> _Records drawn from a dataset_
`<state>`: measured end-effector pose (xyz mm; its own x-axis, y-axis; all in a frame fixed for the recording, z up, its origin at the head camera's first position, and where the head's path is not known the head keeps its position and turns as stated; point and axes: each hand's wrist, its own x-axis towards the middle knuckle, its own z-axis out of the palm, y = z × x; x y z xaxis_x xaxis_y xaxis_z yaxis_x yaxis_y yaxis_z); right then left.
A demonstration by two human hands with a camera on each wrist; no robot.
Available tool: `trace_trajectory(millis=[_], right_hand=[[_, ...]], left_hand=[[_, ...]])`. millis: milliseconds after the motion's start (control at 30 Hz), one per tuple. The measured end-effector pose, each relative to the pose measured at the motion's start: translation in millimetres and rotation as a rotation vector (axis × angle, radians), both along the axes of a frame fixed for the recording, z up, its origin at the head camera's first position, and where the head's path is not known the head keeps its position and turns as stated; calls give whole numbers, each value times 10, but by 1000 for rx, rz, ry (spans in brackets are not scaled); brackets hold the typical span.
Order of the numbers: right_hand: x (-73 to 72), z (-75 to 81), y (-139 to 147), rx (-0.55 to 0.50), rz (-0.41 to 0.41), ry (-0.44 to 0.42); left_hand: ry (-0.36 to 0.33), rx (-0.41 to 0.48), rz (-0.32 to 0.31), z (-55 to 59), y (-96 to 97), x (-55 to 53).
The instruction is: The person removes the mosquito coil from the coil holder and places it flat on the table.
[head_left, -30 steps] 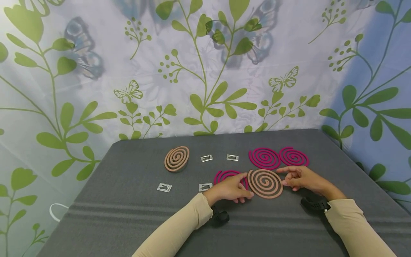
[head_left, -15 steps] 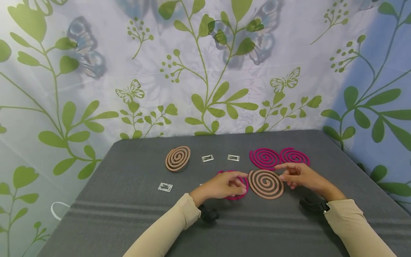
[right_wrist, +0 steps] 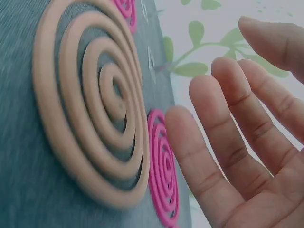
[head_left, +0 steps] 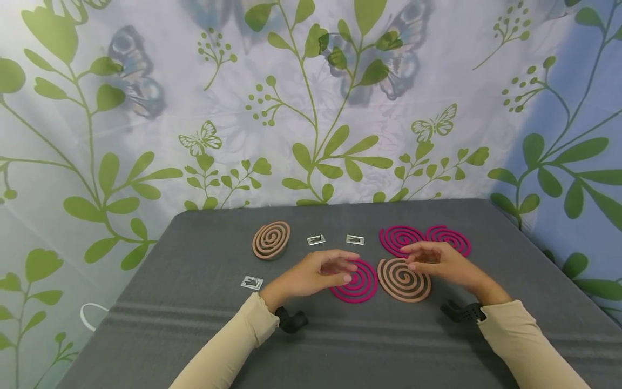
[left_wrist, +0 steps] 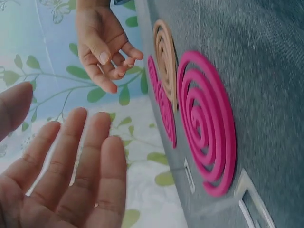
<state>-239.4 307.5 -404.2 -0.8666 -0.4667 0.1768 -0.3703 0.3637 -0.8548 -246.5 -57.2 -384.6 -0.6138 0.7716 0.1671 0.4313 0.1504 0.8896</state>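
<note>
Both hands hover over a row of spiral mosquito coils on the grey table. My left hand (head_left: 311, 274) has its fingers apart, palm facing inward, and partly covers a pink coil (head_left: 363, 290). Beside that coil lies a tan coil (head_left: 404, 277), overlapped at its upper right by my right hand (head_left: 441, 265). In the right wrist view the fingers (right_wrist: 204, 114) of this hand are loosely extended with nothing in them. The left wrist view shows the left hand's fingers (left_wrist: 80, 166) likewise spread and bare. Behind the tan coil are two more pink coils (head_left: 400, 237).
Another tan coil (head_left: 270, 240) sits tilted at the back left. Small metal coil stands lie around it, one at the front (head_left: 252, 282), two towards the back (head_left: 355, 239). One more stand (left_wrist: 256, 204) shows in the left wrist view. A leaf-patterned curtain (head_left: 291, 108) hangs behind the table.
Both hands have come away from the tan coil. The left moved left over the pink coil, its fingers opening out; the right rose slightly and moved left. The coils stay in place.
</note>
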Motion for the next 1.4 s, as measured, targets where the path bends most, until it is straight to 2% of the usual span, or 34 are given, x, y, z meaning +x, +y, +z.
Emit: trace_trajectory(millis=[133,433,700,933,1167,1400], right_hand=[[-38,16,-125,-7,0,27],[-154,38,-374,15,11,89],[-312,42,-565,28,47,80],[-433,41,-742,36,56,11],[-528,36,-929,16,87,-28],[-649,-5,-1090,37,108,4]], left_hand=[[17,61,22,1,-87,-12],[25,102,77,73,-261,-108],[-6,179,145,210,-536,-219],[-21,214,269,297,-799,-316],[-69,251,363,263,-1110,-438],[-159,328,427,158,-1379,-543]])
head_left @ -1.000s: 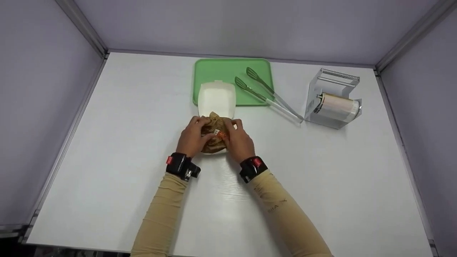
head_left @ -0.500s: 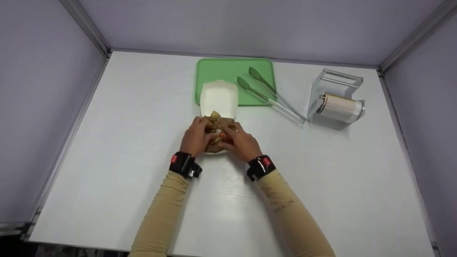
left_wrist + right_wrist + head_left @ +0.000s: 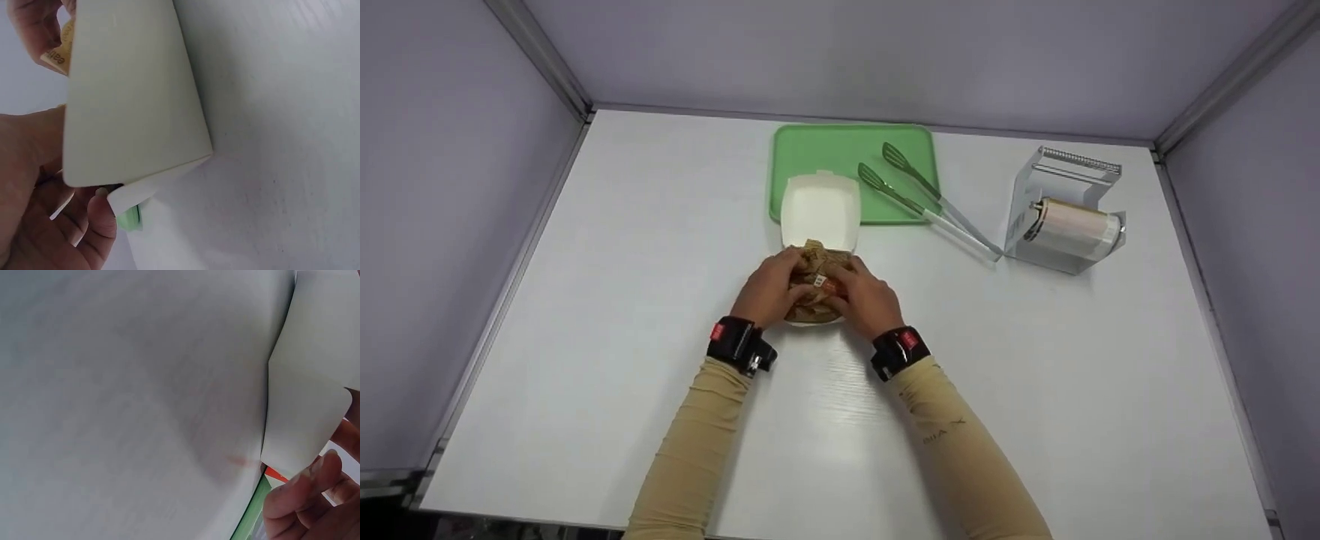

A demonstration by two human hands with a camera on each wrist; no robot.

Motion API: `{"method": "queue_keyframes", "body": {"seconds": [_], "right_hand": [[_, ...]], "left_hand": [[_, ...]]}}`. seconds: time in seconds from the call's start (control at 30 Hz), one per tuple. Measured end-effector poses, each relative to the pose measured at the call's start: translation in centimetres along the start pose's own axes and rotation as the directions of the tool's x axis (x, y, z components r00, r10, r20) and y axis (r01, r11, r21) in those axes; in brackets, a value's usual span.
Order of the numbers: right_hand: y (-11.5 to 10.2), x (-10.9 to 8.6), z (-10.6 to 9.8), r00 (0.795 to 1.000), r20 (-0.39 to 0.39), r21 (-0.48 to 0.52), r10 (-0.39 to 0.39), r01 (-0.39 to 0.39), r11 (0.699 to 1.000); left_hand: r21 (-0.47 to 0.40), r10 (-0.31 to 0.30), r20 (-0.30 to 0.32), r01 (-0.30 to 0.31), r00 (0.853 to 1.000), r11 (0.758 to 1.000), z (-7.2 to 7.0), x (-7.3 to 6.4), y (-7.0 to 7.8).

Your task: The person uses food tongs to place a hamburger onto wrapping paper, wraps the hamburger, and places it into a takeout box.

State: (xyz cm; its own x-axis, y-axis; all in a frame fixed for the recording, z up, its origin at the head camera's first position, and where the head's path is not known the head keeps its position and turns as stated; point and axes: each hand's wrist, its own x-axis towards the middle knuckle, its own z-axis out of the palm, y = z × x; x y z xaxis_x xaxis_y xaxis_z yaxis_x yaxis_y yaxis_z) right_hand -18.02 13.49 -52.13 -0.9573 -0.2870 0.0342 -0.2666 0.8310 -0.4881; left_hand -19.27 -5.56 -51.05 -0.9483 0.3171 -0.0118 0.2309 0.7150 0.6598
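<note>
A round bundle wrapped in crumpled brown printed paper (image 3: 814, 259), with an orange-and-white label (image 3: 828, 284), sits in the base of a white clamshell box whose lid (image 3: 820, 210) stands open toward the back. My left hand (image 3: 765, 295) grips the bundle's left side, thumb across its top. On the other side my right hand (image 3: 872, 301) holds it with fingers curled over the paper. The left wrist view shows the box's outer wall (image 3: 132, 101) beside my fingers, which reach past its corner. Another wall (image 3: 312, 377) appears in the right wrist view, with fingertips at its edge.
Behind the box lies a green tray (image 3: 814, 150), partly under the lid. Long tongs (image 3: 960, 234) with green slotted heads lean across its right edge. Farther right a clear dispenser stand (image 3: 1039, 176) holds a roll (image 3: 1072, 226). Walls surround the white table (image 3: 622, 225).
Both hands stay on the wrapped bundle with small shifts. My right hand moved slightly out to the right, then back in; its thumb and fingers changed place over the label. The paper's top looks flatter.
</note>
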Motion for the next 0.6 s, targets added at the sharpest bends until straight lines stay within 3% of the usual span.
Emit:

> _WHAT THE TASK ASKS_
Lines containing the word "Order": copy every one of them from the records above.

> _RESULT FOR THIS TASK_
Order of the numbers: right_hand: x (-73 to 72), z (-75 to 81), y (-139 to 147), rx (-0.55 to 0.50), rz (-0.41 to 0.41), ry (-0.44 to 0.42); left_hand: ry (-0.36 to 0.33), rx (-0.41 to 0.48), rz (-0.32 to 0.31), z (-55 to 59), y (-96 to 97), x (-55 to 53).
Order of the numbers: right_hand: y (-11.5 to 10.2), x (-10.9 to 8.6), z (-10.6 to 9.8), r00 (0.795 to 1.000), r20 (-0.39 to 0.39), r21 (-0.48 to 0.52), r10 (-0.39 to 0.39), r01 (-0.39 to 0.39), r11 (0.699 to 1.000); left_hand: r21 (-0.47 to 0.40), r10 (-0.31 to 0.30), r20 (-0.30 to 0.32), r01 (-0.30 to 0.31), r00 (0.853 to 1.000), r11 (0.758 to 1.000), z (-7.2 to 7.0), x (-7.3 to 6.4), y (-7.0 to 7.8).

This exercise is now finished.